An "HTML character reference" is a special sequence of characters used to include a symbol that may not be supported by the page's character encoding. These always start with an "&" followed by a name or number and a semi-colon. For instance, &euro; creates a € symbol and &copy; creates a © symbol. There are hundreds of named character references, called "HTML entities". Additionally, any Unicode character can be referenced by its decimal or hexadecimal code, such as &#x03A9; for the Greek letter Omega Ω.

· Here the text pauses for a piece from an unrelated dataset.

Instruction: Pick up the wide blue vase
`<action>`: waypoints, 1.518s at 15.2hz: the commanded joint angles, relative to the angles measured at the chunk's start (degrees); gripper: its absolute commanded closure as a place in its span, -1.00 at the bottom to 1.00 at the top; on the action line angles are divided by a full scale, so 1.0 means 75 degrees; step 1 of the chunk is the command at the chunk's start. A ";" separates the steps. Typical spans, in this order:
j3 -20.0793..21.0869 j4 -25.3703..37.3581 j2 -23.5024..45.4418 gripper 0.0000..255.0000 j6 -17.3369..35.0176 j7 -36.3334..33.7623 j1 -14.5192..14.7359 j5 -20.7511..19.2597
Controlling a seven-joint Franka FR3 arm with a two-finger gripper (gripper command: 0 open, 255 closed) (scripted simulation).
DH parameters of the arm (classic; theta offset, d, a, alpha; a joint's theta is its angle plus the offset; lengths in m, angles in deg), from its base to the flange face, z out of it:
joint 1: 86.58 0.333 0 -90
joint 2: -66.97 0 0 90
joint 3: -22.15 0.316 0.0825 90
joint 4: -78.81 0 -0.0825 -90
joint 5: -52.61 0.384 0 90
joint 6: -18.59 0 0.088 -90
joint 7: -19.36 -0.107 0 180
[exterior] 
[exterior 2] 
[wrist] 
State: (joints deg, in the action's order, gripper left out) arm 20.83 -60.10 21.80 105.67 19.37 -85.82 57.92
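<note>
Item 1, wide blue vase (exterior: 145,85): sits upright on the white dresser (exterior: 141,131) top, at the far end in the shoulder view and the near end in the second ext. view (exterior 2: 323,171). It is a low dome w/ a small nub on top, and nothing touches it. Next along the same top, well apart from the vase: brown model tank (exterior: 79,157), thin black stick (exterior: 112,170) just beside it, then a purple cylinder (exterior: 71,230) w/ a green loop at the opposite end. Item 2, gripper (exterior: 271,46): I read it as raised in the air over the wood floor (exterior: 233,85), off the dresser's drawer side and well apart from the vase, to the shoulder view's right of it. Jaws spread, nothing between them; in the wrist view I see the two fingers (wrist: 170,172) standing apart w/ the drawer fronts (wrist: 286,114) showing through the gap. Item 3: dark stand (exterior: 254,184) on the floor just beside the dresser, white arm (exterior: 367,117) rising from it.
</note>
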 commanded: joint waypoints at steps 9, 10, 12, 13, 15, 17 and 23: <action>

HTML character references and named entities are often inserted automatically by HTML authoring tools. We need to convert these to normal UTF-8 characters so that they can be processed along with the rest of the text. You can do this with PHP's standard html_entity_decode( ) function. Unfortunately, the function is often used improperly so I've discussed it in a brief separate article:

Call html_entity_decode( ) and pass it the text to decode, a flag indicating how it should handle quotes, and the name of the character encoding to use ("utf-8"):

$text = html_entity_decode( $text, ENT_QUOTES, "utf-8" );

Remove unwanted characters

At this point you have UTF-8 text stripped of all HTML syntax. However, since we're only interested in keywords, we need to remove the punctuation, special symbol characters, numbers, currency signs, plus and minus, and other math characters.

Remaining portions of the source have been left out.